Total RNA was isolated from the VSMCs using the RNeasy Plus Mini kit (QIAGEN, Inc., Valencia, CA); 10 ng of total RNA from each sample were analyzed to determine the relative amounts of mRNA encoding p27^Kip1 and β-actin using QuantiTect SYBR Green One-Step RT-PCR (QIAGEN, Inc.) and QuantiTect primer assays for mouse p27 (QT01058708) and mouse actin (QT01136772) (QIAGEN, Inc.). The expression of p27^Kip1 was normalized to the expression of β-actin for each sample, and the fold difference between samples was calculated using the 2^−ΔΔCt method. For measurement of the RNA half-life, VSMCs were treated with actinomycin D (5 ng/ml), insulin (10 nm), and either vehicle or PD98059 (20 μm). The levels of p27^Kip1 and β-actin were determined as described above, and the half-life was calculated as t_1/2 = ln(2)/k, where k is the first order rate of decay constant.

Statistics

All data are expressed as the mean ± sem. For comparisons across time or increasing doses of rapamycin or insulin, analysis of covariance (ANCOVA) was used to test for statistical differences with time or dose treated as a covariate. Student's t test was used to compare the means of two samples. Statistical analysis between multiple groups was performed using one-way ANOVA, and Tukey's honestly significant difference test was used to compare the individual mean values. A P value of less than 0.05 was considered significant.

Results

VSMCs lacking the IR exhibit increased proliferation and migration

To test whether loss of canonical insulin signaling affects VSMC proliferation and migration, we isolated VSMCs (L2-VSMCs) from the abdominal aortae of an Insr knockout mouse expressing the human IR under the control of the transthyretin promoter limiting expression to the liver and the pancreatic β-cells (Fig. 1A) (22). VSMCs isolated from the abdominal aortae of these mice allow examination of VSMC proliferation and migration in the absence of canonical insulin signaling.

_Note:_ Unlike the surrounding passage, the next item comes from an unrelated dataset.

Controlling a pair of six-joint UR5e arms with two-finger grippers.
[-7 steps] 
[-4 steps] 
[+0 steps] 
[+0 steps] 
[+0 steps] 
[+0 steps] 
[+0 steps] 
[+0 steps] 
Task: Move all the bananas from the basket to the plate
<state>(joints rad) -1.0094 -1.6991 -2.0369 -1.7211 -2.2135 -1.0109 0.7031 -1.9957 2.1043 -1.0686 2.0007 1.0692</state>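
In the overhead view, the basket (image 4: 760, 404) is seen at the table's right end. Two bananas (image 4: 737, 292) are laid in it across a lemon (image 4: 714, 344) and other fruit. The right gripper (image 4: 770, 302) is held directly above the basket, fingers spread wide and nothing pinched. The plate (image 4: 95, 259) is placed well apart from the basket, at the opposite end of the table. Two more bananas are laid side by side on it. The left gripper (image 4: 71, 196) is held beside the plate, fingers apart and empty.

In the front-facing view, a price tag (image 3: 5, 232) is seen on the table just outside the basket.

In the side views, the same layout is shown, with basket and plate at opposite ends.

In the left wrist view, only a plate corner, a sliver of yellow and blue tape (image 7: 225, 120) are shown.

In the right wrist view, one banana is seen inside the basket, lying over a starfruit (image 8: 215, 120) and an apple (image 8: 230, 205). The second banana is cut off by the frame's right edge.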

The L2-VSMCs exhibited increased cell proliferation and BrdU incorporation compared with WT (Fig. 1, B and C). Given the importance of the mTOR pathway in VSMC proliferation and migration, we compared the ability of the mTOR inhibitor, rapamycin, to inhibit L2-VSMCs proliferation in response to serum stimulation. The L2-VSMCs exhibited a relative resistance to rapamycin's antiproliferative effects with an IC₅₀ approximately 10-fold greater than the WT-VSMCs and a reduced maximal effect (Fig. 1D). To better understand the mechanisms underlying this resistance to rapamycin's effects on cell proliferation, we measured the ability of rapamycin to arrest WT- and L2-VSMCs in G₁-phase. Figure 1E shows that although rapamycin led to arrest of WT-VSMCs in G₁-phase, the L2-VSMCs exhibited no response.

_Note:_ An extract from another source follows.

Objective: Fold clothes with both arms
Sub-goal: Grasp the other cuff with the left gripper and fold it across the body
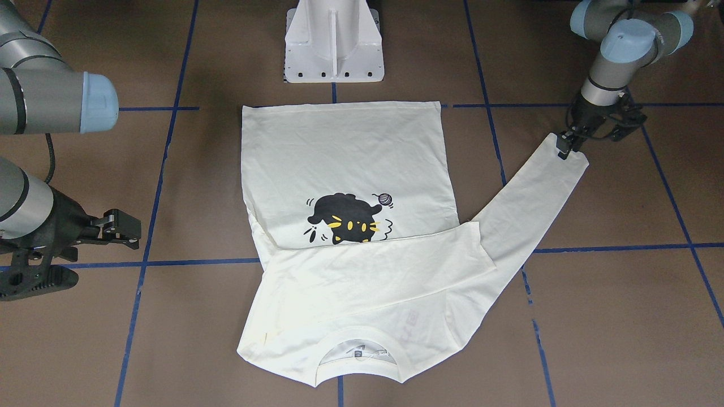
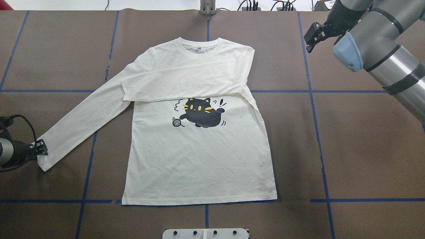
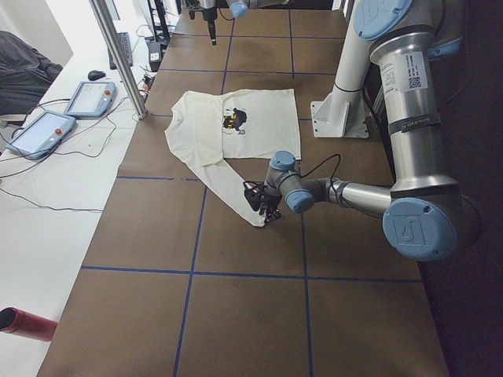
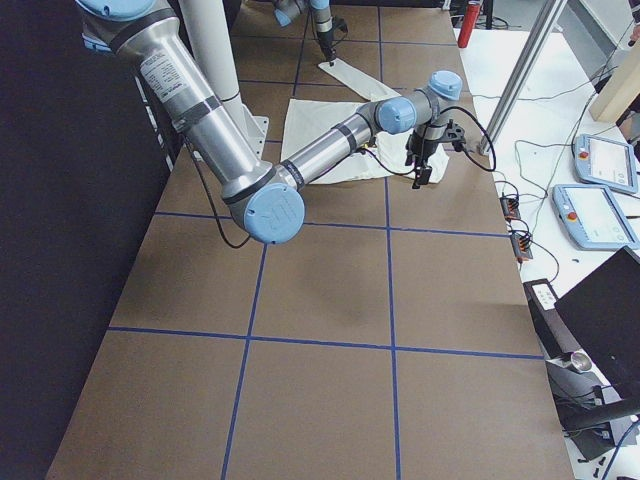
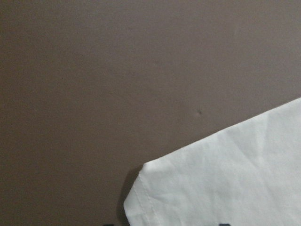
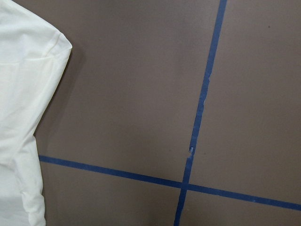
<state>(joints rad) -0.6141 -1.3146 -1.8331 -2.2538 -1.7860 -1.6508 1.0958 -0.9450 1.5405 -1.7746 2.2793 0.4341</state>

L2-VSMCs also exhibited increased migration toward the chemoattractant PDGF (Fig. 1F). Pretreatment of VSMCs for 24–48 h with rapamycin is effective in inhibiting VSMC migration (23). In our studies, the WT-VSMCs exhibited the expected response to rapamycin pretreatment, but the L2-VSMCs exhibited a complete resistance to rapamycin's effects (Fig. 1G). These data suggest an attenuation of the role of the mTOR pathway in VSMC function when normal insulin signaling is lost.

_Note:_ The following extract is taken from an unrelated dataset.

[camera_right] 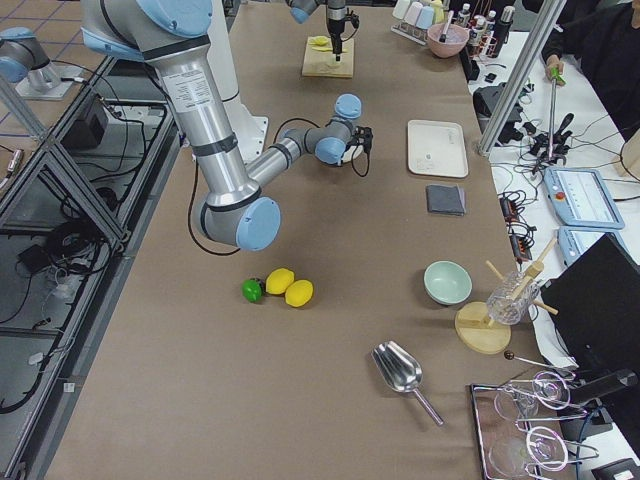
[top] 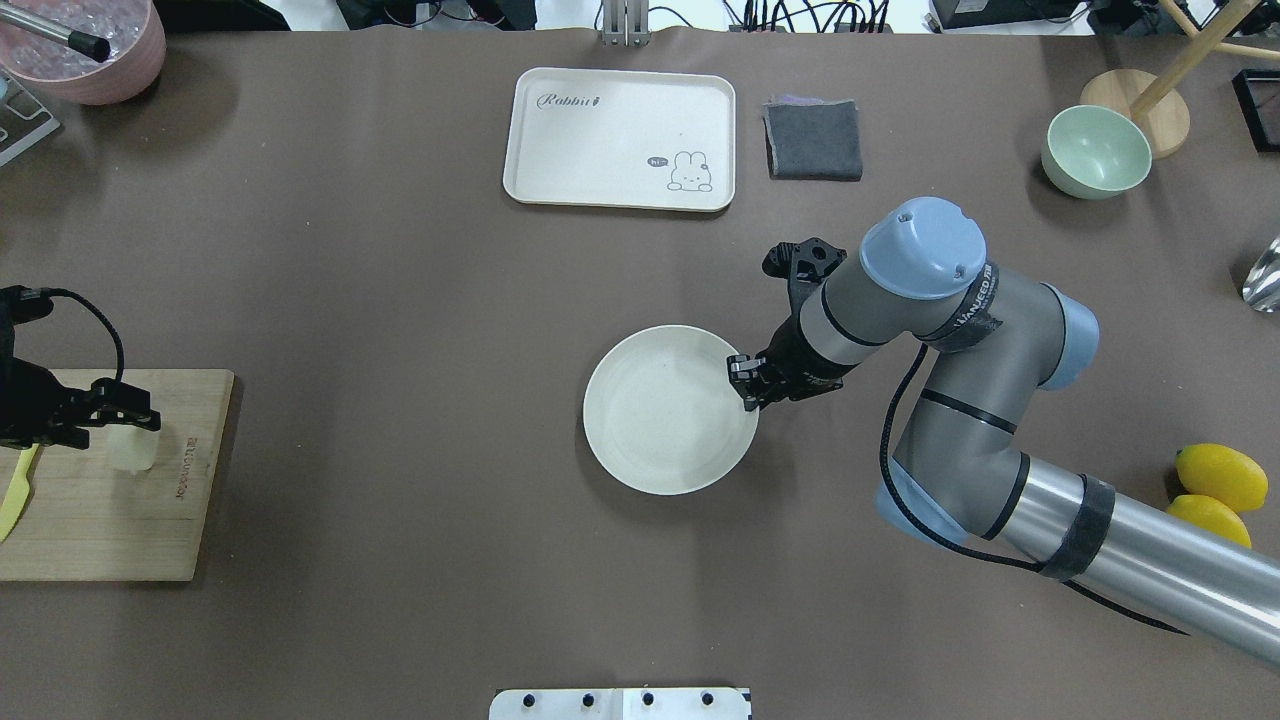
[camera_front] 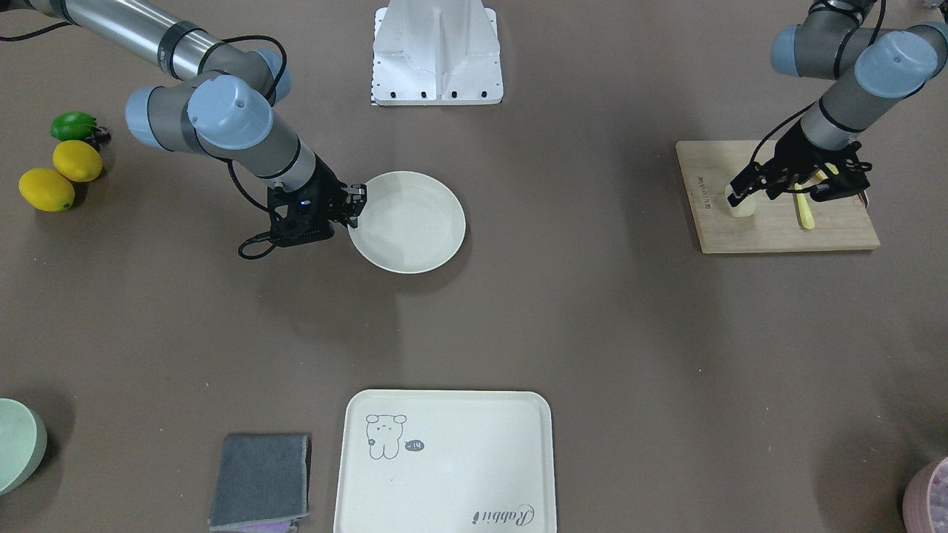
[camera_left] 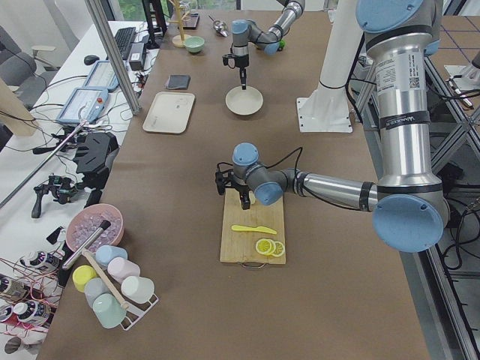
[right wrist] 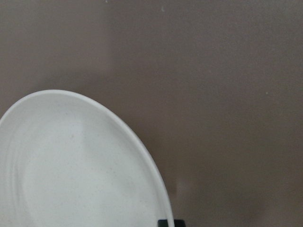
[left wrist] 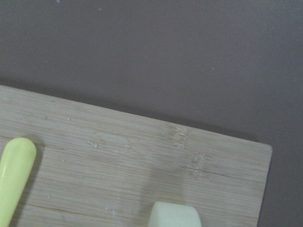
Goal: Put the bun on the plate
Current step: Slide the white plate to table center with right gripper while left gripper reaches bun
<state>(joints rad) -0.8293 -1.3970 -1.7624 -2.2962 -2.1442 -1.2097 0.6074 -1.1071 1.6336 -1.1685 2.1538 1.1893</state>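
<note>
Overhead view, robot's side counted as near. Plate [top: 650, 430] sits mid-table. Beyond it, along the far edge, lies the tray [top: 600, 150], with the cloth [top: 815, 140] just right of it and the bowl [top: 1096, 165] further right. Board [top: 110, 520] is at the table's left end, well apart from the plate. Bun [top: 133, 450] rests on the board's far right part, and the knife [top: 15, 495] lies on the board left of the bun. Two lemons [top: 1220, 478], touching each other, are at the right end.

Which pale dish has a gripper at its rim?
The round plate mid-table: the right gripper is at its rim. The rabbit-print tray and green bowl have no gripper near.
</note>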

Regulation of p27^Kip1 by mTOR is lost in the L2-VSMCs

Having demonstrated a change in the cellular response to mTOR inhibition, we next measured the ability of rapamycin to inhibit the downstream effectors of mTOR. Figure 2A demonstrates that rapamycin was effective in blocking phosphorylation of p70^S6kinase in both the WT- and L2-VMSCs. This suggests that the resistance to rapamycin the L2-VSMCs exhibit is not due to a loss of the ability of rapamycin to bind to its intercellular receptor, FK506 binding protein 12, and inhibit mTORC1 activity. Figure 2B demonstrates that although treatment with rapamycin induces an increase in p27^Kip1 in WT-VMSCs, this increase is not observed in the L2-VSMCs. This loss of the effect may explain the loss of G₁ arrest in the rapamycin-treated L2-VSMCs.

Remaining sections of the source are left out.